Ce mercredi 9 février nous avons poursuivi l’examen des articles du projet de loi relatif à l’immigration, à l’intégration et à la nationalité. Trois points peuvent être mentionnés.

Recours suspensif contre les décisions de renvoi vers le pays d’entrée sur le territoire de l’Union européenne

Contre l’avis du gouvernement, le groupe socialiste a fait rajouter un article additionnel après l’article 34 (cliquez ici pour lire l’amendement). Le but de cet amendement était de résoudre le problème des « dublinés ». Lorsqu’un étranger est admissible dans un autre État européen en application de la convention de Schengen ou de la procédure Dublin, il fait l’objet d’un arrêté de réadmission fondé sur les articles L. 531-1 et suivants du CESEDA. Contrairement aux OQTF et aux APRF, ces arrêtés ne peuvent actuellement pas faire l’objet d’un recours suspensif.
Le 20 mai 2010, le Conseil d’État a suspendu par une ordonnance de référé-liberté le renvoi vers la Grèce de Palestiniens qui avait fait l’objet de mauvais traitements dans ce pays. Le 21 janvier 2011, la Cour de Strasbourg a statué contre la Belgique et la Grèce dans une affaire comparable. Dans l’attente d’un aménagement du Règlement de Dublin, il est donc nécessaire d’instaurer un recours suspensif contre les décisions de renvoi, comme il en existe contre les OQTF.

Allongement du délai pour la saisine du juge des libertés et de la détention

L’article 37 du projet de loi immigration proposait d’allonger le délai de quarante-huit heures après une décision de placement en rétention pour que le juge des libertés et de la détention soit saisi afin de prolonger la rétention, pour le porter à 5 jours. Cet article avait été supprimé deux fois en commission des lois. M. Gérard Longuet, président du groupe UMP, souhaitait, par un amendement, revenir sur la suppression de cet article.
Jean-Noël Buffet, rapporteur du texte, avait donné l’avis défavorable de la commission sur l’amendement tout en précisant « La commission des lois a supprimé l’article, contre mon avis personnel ». Malgré le soutien du gouvernement l’amendement a été rejeté en scrutin public par 184 voix contre et 153 voix pour.
Voici un extrait de mon intervention dans ce débat : « C’est là le débat le plus important de ce projet de loi.
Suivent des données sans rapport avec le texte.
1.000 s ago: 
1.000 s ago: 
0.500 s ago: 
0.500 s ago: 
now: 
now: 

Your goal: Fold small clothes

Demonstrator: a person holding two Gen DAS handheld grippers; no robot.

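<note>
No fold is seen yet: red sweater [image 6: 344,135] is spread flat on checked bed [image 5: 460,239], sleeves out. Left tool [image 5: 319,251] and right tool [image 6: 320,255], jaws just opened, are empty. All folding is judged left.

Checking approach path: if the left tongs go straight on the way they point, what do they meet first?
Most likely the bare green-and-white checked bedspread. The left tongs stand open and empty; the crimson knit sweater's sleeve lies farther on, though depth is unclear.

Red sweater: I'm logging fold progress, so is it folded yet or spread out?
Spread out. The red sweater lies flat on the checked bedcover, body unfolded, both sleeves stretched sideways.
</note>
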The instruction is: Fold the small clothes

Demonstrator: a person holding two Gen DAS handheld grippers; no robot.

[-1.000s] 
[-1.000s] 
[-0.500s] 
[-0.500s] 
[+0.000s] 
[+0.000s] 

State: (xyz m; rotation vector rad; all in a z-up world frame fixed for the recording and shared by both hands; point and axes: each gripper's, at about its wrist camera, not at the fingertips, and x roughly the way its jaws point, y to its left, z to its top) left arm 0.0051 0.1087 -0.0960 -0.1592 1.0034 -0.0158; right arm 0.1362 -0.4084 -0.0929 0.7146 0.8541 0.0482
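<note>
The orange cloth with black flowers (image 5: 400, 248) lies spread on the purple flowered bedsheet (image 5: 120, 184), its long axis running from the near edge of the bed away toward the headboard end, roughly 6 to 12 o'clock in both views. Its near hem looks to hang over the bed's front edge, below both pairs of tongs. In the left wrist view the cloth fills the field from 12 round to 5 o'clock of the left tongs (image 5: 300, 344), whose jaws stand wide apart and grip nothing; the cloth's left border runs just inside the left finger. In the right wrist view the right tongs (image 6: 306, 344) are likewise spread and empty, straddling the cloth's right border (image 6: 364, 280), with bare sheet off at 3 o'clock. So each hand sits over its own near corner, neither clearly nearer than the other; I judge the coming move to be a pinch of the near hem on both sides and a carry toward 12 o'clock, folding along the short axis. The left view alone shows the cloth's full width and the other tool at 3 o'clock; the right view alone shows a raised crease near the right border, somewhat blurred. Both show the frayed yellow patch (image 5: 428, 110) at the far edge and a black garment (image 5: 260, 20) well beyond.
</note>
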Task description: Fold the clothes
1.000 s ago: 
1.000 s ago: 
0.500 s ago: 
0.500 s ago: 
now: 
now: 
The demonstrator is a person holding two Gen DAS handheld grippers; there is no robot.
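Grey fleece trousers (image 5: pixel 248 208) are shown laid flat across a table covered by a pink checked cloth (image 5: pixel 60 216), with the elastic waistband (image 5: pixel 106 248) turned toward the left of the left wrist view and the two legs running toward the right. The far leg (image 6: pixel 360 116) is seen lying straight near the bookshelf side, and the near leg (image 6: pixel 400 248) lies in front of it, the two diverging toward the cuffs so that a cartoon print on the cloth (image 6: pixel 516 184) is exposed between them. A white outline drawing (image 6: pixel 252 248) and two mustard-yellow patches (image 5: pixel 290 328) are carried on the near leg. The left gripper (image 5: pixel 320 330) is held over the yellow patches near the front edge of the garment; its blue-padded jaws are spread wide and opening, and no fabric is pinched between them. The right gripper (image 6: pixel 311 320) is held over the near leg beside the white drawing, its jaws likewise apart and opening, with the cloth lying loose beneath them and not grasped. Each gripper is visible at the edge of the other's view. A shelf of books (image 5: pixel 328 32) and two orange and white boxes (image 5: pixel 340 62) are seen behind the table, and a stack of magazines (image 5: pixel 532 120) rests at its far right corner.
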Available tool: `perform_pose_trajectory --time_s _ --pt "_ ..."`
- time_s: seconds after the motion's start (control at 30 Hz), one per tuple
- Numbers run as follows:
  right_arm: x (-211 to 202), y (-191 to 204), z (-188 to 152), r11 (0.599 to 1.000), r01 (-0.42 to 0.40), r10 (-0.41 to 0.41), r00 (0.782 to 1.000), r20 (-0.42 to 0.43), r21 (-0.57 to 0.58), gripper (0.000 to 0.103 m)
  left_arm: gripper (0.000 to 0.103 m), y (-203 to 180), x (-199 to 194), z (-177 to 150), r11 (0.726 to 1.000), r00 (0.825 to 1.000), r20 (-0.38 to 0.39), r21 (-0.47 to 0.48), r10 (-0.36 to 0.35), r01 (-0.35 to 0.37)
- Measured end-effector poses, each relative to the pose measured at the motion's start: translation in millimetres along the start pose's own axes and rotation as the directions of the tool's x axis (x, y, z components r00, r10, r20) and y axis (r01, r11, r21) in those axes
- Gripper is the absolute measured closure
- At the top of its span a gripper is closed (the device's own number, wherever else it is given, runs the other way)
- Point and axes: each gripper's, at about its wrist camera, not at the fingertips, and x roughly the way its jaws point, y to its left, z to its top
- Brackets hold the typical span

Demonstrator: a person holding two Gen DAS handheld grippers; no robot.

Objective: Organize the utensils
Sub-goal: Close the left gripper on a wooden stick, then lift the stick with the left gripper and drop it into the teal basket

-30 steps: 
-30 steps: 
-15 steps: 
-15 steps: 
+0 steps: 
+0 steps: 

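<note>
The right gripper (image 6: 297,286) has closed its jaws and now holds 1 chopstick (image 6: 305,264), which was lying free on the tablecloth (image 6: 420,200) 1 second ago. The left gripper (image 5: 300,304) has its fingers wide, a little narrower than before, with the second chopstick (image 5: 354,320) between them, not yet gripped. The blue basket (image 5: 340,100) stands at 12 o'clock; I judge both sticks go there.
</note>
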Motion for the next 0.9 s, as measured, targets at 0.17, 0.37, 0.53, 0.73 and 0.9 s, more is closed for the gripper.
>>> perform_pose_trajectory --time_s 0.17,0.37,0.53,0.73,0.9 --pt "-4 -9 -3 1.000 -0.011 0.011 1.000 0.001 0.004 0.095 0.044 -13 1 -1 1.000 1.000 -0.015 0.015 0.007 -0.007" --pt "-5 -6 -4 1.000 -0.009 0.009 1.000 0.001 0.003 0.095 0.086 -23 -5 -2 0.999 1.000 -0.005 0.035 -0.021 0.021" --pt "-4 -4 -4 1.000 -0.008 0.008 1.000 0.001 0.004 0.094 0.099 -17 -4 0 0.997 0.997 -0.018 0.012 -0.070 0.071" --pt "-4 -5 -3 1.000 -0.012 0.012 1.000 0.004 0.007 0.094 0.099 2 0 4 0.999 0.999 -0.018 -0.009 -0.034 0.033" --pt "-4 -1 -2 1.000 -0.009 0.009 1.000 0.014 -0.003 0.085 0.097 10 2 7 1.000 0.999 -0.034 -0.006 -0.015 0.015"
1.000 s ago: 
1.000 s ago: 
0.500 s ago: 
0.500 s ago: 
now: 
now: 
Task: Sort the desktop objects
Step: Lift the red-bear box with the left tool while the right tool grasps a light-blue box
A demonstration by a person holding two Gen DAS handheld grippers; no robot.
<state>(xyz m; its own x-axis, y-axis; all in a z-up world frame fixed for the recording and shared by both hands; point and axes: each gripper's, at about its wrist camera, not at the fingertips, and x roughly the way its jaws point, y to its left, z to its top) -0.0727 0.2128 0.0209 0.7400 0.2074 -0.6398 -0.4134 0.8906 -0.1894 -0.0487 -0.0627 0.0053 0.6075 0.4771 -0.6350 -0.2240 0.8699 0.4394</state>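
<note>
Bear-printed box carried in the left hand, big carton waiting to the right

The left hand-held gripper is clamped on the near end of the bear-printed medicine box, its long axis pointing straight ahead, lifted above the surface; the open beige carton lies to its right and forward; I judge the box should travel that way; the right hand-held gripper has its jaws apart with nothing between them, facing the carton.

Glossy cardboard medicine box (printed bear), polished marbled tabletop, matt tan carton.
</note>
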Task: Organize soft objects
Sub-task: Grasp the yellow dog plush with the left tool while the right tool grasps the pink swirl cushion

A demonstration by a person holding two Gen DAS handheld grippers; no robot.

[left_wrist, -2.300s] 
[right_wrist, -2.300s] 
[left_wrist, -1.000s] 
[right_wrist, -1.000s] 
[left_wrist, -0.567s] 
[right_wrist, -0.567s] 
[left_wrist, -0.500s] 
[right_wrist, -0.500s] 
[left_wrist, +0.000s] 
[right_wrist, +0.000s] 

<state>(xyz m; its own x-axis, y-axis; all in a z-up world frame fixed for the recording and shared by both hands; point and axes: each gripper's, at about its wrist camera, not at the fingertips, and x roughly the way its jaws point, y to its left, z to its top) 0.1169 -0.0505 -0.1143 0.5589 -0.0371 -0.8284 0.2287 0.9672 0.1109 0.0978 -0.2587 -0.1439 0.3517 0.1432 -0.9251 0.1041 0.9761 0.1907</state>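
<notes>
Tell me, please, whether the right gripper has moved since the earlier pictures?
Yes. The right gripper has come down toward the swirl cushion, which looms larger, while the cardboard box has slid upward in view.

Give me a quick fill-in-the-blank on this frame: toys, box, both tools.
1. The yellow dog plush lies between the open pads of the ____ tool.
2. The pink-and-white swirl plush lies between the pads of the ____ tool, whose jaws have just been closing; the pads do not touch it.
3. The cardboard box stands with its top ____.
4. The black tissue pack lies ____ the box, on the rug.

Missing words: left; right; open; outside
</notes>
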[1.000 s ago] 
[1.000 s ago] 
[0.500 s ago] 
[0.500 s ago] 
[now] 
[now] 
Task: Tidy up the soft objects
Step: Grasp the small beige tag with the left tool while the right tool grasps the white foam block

La question de la déchéance relevait du symbole, il s’agissait d’amuser la galerie ; là, on touche aux principes fondamentaux, à l’organisation de la justice en France.
Le rapport Mazeaud évoque une possible inversion du dispositif actuel, vous en faites un impératif. Il est clair que le Ceséda relève du juge administratif ; face à quoi, il y a les libertés individuelles dont le JLD est le garant. Certains font primer le Ceséda, d’autres, dont nous sommes, les libertés. […]
Nous sommes sur un débat de fond, mais il y a aussi un contexte. On ne peut oublier les attaques répétées contre les juges, qu’il s’agit de « punir », ou du moins de le laisser croire à l’opinion publique. »

Contrôle au faciès

Pour finir, par un amendement que j’avais déposé avec le groupe socialiste (cliquez ici pour lire l’amendement), nous avions souhaité faire inscrire dans le projet de loi que les contrôles d’identité ne doivent être faits que sur des éléments objectifs des personnes contrôlées et non pas sur leur apparence ou leur couleur de peau, mais malheureusement après un débat animé avec le ministre, notre amendement a été rejeté.
Voici quelques extraits du débat :
« Les contrôles d’identité se font malheureusement surtout sur l’apparence.
Les personnes d’origine africaine et maghrébine ont sept ou huit fois plus de chance d’être contrôlés que les Caucasiens.
Le Conseil constitutionnel en 1993 avait confirmé que les contrôles d’identité devaient s’opérer « exclusivement sur des critères objectifs » ; il est temps d’inscrire ces principes dans la loi. »
(Richard Yung)
« J’ai été choqué par les sous-entendus de M. Yung : à l’en croire, les contrôles au faciès seraient monnaie courante... C’est une attaque gratuite contre les forces de l’ordre qui travaillent sérieusement dans des conditions difficile. » (M. Philippe Richert, ministre)
« Je suis étonné par vos propos monsieur le ministre. Nous avons procédé à des auditions de policiers : « On nous demande d’éponger la mer avec une petite cuillère, parce que de toute façon les étrangers sont là » nous a dit l’un d’entre eux. « On nous dit » déclare un autre de « faire de l’Indien et du Chinois parce que les consulats les reconnaissent ».
« Les commissaires qui ne se plient pas à ces injonctions voient leur carrière ralentie ». »
(Louis Mermaz)
« Le monde de la justice est dans la rue. Il faut donc des moyens. Sur les contrôles au faciès, M. Mermaz a bien traduit le sentiment des syndicats de policiers.
Allez voir les stations de métro « gare du Nord » ou « porte d’Ivry », vous y verrez ce qu’il en est des contrôles au faciès ! »
(Mme Nicole Borvo Cohen-Seat)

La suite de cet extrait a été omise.